When exercising chest muscles, many people will use push-ups, but there are actually many different types of push-ups. When doing push-ups, you can also use different methods of push-ups to exercise the chest muscles in an all-round way. Each type of push-ups exercises different parts of the chest muscles, so only by combining each type of chest muscle training method can the chest muscles be built more perfectly. Next, let’s take a look at how to do push-ups to exercise your chest muscles, shall we?
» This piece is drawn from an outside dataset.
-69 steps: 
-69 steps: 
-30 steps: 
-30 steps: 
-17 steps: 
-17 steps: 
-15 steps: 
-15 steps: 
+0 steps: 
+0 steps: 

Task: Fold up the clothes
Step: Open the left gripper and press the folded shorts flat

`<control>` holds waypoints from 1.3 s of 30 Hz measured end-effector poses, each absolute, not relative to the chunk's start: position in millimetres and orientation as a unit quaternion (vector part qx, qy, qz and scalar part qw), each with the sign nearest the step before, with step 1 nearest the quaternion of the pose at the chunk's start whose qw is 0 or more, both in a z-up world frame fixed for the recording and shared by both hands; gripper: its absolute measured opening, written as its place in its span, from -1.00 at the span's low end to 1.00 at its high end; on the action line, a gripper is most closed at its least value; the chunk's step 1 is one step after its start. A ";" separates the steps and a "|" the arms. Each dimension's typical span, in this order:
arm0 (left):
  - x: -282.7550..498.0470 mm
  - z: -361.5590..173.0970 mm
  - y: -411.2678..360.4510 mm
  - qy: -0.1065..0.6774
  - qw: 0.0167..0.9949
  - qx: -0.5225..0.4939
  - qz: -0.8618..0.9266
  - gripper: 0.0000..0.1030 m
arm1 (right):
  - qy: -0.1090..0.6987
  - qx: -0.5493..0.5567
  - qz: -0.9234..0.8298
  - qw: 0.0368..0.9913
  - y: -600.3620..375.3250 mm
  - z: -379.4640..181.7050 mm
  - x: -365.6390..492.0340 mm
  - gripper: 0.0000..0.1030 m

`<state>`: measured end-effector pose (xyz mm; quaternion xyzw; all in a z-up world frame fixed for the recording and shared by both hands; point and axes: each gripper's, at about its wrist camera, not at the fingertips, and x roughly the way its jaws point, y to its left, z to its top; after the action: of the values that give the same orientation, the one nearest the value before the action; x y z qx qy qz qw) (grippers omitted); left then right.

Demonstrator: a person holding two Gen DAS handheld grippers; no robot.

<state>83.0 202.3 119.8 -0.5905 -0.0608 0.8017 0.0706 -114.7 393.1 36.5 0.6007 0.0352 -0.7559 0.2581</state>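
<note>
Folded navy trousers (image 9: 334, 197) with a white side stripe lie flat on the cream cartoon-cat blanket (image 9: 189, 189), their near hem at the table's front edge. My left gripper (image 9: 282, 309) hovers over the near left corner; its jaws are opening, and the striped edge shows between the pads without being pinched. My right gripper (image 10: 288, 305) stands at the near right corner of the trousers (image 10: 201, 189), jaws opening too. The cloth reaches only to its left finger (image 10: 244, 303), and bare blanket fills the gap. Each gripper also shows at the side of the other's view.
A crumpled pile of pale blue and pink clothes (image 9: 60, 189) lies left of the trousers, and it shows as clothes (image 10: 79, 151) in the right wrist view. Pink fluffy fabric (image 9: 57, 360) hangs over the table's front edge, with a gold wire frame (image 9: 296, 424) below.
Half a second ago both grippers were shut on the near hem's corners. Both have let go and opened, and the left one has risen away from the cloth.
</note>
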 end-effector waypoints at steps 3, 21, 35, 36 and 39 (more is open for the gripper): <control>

How to do standard push-ups
First of all, the essentials of standard push-ups are to support the floor with both hands, and then in order to maintain the balance of the body, we also need to contact the feet with the ground and keep the feet together. Usually, standard push-ups are to keep the distance between your two hands at a position about shoulder width, and then start to do push-ups. When leaning down, your body is almost in contact with the ground. In the process of doing this action, you must also pay attention to the adjustment of breathing, which is very important. In addition, we need to inhale when the body falls, and exhale when it rises. During exercise, try to keep your body in a straight line, and it is best not to let your abdomen sag or your buttocks rise.
Adjust the distance between the hands to improve the exercise effect
Everyone should also know that standard push-ups are usually done by novices when they first get started, because everyone can do this action. If you want to exercise your chest muscles, and if you want to exercise your chest muscles in all directions, then it is best to add other movements, or improve the push-up movement. For example, if you change the distance between your hands from the same width to a wider one, it becomes a wide-width push-up. Since the range of the arms becomes wider when doing wide-gauge push-ups, our chests will be more conducive to exerting force and can exercise our pectoralis major muscles more effectively.
Precautions for push-ups
When doing standard push-ups and wide-position push-ups, you usually need to pay attention to the precautions. For example, when doing wide-position push-upsSometimes, some people think that the wider the width, the better, but in fact, if the arms are too wide, it will also cause excessive pressure on the body, which is very easy to damage the elbow joint. Therefore, if you do standard push-ups and wide When transitioning between push-ups, you should slowly increase the width instead of directly increasing the width. Moreover, it is not a particularly simple thing to exercise the chest muscles. Therefore, you should also try other movements during the period. Only by entering can you exercise more effectively.
The above is the article we compiled for you about how to do push-ups to exercise the chest muscles. With the detailed introduction in the article, I believe everyone should also understand how to do push-ups.